Honestly, since I'm forced to be home and no one can see me I just don't care about my appearance. Why should I? It hurts me to shower, it hurts me to do my hair, it hurts me to get dressed, it hurts me to breath. Why should I further stress myself out over what I look like? Who am I trying to impress? No one. Literally, no one. Due to PCOS and an inherited hormonal disease, I do have facial hair. Shaving makes bumps, scratches that scar. Sometimes the bumps burn so I tend to let my goatee grow out when I'm unable to leave the house for weeks, sometimes months. I don't straighten my hair, condition it, shampoo it, or use gel. It's expensive to do that stuff and anyone who reads this who is Black or has similar hair issues like black people do, know exactly what it's like to work with dry, damaged, stubborn hair and invest into products that drain your bank account. Now my armpit hair, I don't care either way. I can shave it, but it causes my skin issues. Armpit hair is something that naturally grows on men and women.

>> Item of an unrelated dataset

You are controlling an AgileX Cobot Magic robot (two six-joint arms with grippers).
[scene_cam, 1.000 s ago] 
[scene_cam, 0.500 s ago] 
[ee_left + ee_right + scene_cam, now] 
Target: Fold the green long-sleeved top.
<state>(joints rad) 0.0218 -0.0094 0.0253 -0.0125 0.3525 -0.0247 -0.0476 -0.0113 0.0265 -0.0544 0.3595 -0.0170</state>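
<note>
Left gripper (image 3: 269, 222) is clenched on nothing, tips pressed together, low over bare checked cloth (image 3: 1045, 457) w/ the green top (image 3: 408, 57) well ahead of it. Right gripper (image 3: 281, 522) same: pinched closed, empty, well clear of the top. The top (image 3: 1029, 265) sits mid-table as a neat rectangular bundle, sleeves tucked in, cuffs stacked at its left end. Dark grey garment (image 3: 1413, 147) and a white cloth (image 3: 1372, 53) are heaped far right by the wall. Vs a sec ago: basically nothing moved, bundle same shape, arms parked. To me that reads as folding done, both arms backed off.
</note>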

Yahweh put it there. It's not "gross" and it doesn't make me less of a woman because I have it there. Without armpit hair, I sweat harder, for my Ph Balance is equal to that of a male and because of this condition, if I don't have armpit hair, I risk expelling body odors that are quite... repulsive and concerning. The second reason I don't shave, is my dermatologist explained to me what shaving in general does to skin and to the human body. I know things people either choose to ignore for beauty standard or are ignorant of. Once I was told the truth about shaving, I never shaved my legs or armpit hair again.
The only place I'll shave sometimes, is my face where my facial hair grows. Even then, it's rare. I've decided unless I'm meeting someone important, or need to look a certain part professionally I do not worry about my shaving my facial hair off. I do admit during winter, I let it grow out and use winter season as an excuse to break from shaving, then shave it off in the spring. Disability life is hard to adjust to. I use to be fit and active. I use to have muscles, toned muscles and could do whatever I wanted.
Now, I am a shadow of what I use to be. It's emotionally upsetting when I think of what I use to do, how much I enjoyed my strength and muscles and now have nothing to show for it. PCOS, plus not having metabolism that works according to Doctor Samantha Johnson equals weight gain. Did I forget to mention that I have genetics that play part in my weight? Genetics cannot be changed. Diet and habit can, but oh wait! That's right, I'm disabled, can't stand longer than 5 seconds and cannot exert myself because my other condition for my heart is fatal. It will explode at any moment and my kidneys are two points away from failing. Currently as of 2019, when this post was written, my kidneys got better, but my heart remains the same. If I try to lose weight, my body will shut down.
This is the biggest reason why I have a gut. It's not the beer or the diet. My metabolism doesn't work, I lose 98 % of oxygen, which means blood isn't circulating through my organs like it should and without proper oxygen, one cannot work out easily. I don't mind being fat, I have accepted my conditions. This just comes with the territory of being disabled and limited... doesn't mean I'm happy about it. Oh well. Yahweh said we get new bodies when we die. Personally though, I don't mind having a gut. It's the flab and fat tissue that I mind. Earthly body, gloried body, I just want the flab to leave, along with the hinder illnesses that torment my everyday ability to function.